🤖 AI Summary
Existing self-supervised learning methods for physiological time series suffer from heuristic design and weakly constrained pretext tasks, failing to simultaneously preserve physiologically meaningful state information and suppress subject-specific noise. To address this, we propose PULSE—a novel framework that introduces dynamical system modeling into self-supervised learning for the first time. PULSE employs cross-sample reconstruction to explicitly identify shared system parameters (i.e., class-identifying dynamics), thereby disentangling transferable physiological mechanisms from individual-specific artifacts. We theoretically derive sufficient conditions for identifiability and recoverability of these system parameters. Extensive experiments on synthetic dynamical systems and real-world physiological signals—including ECG and PPG—demonstrate that PULSE significantly improves semantic discriminability, label efficiency, and cross-task transfer performance. By grounding representation learning in interpretable, structured dynamical priors, PULSE establishes a new paradigm for physiology-aware signal representation.
📝 Abstract
The effectiveness of self-supervised learning (SSL) for physiological time series depends on the ability of a pretraining objective to preserve information about the underlying physiological state while filtering out unrelated noise. However, existing strategies are limited due to reliance on heuristic principles or poorly constrained generative tasks. To address this limitation, we propose a pretraining framework that exploits the information structure of a dynamical systems generative model across multiple time-series. This framework reveals our key insight that class identity can be efficiently captured by extracting information about the generative variables related to the system parameters shared across similar time series samples, while noise unique to individual samples should be discarded.

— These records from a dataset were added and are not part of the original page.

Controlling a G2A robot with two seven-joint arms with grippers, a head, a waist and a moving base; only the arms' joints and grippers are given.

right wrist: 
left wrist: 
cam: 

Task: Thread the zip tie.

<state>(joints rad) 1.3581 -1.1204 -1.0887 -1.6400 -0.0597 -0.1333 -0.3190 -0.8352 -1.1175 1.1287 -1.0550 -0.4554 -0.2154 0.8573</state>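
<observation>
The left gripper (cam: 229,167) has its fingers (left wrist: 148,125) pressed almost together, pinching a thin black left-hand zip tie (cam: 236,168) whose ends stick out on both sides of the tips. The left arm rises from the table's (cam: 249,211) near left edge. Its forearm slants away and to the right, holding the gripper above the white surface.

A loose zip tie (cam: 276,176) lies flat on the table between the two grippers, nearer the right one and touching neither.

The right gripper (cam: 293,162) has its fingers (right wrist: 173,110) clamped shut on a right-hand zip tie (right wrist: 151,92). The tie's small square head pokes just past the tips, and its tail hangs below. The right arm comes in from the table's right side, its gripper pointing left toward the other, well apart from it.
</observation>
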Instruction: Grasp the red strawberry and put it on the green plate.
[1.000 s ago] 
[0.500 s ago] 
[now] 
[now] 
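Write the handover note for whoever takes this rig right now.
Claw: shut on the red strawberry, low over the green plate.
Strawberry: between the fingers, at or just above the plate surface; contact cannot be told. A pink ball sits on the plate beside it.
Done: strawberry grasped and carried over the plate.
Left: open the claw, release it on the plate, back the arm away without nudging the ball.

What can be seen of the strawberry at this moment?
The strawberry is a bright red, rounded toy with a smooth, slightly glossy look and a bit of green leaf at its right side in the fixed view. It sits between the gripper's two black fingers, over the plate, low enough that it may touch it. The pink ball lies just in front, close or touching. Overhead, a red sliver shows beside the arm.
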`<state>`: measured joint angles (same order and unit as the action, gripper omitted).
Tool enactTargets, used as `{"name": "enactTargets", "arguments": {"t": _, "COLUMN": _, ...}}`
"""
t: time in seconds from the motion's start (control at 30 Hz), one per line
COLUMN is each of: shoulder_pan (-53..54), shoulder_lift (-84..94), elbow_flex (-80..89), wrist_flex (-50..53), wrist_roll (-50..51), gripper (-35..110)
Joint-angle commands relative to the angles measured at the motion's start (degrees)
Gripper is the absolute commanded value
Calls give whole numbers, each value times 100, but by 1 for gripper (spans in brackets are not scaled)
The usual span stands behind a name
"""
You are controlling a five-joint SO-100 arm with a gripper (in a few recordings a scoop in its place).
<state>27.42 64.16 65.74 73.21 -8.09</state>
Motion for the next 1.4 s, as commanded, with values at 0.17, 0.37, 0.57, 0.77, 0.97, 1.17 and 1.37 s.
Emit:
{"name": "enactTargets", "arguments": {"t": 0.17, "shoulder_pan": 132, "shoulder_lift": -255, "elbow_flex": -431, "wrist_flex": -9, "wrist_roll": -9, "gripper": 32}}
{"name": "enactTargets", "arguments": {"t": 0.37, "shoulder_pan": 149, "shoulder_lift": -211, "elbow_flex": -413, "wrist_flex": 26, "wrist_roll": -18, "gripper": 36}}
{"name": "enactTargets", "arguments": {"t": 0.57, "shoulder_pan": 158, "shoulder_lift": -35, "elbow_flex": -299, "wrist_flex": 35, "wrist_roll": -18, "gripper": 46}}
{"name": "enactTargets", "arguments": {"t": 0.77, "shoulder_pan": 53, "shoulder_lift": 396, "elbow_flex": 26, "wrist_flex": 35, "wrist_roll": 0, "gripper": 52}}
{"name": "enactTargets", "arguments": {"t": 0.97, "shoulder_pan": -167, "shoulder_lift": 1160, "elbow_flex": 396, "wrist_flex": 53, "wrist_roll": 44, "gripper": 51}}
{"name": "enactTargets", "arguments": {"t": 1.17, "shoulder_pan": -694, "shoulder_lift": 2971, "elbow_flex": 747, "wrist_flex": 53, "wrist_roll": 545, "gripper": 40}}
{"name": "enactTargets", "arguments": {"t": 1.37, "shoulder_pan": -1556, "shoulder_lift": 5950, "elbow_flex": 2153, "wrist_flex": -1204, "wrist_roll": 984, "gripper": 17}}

Building on this insight, we propose PULSE, a cross-reconstruction-based pretraining objective for physiological time series datasets that explicitly extracts system information while discarding non-transferrable sample-specific ones. We establish theory that provides sufficient conditions for the system information to be recovered, and empirically validate it using a synthetic dynamical systems experiment. Furthermore, we apply our method to diverse real-world datasets, demonstrating that PULSE learns representations that can broadly distinguish semantic classes, increase label efficiency, and improve transfer learning.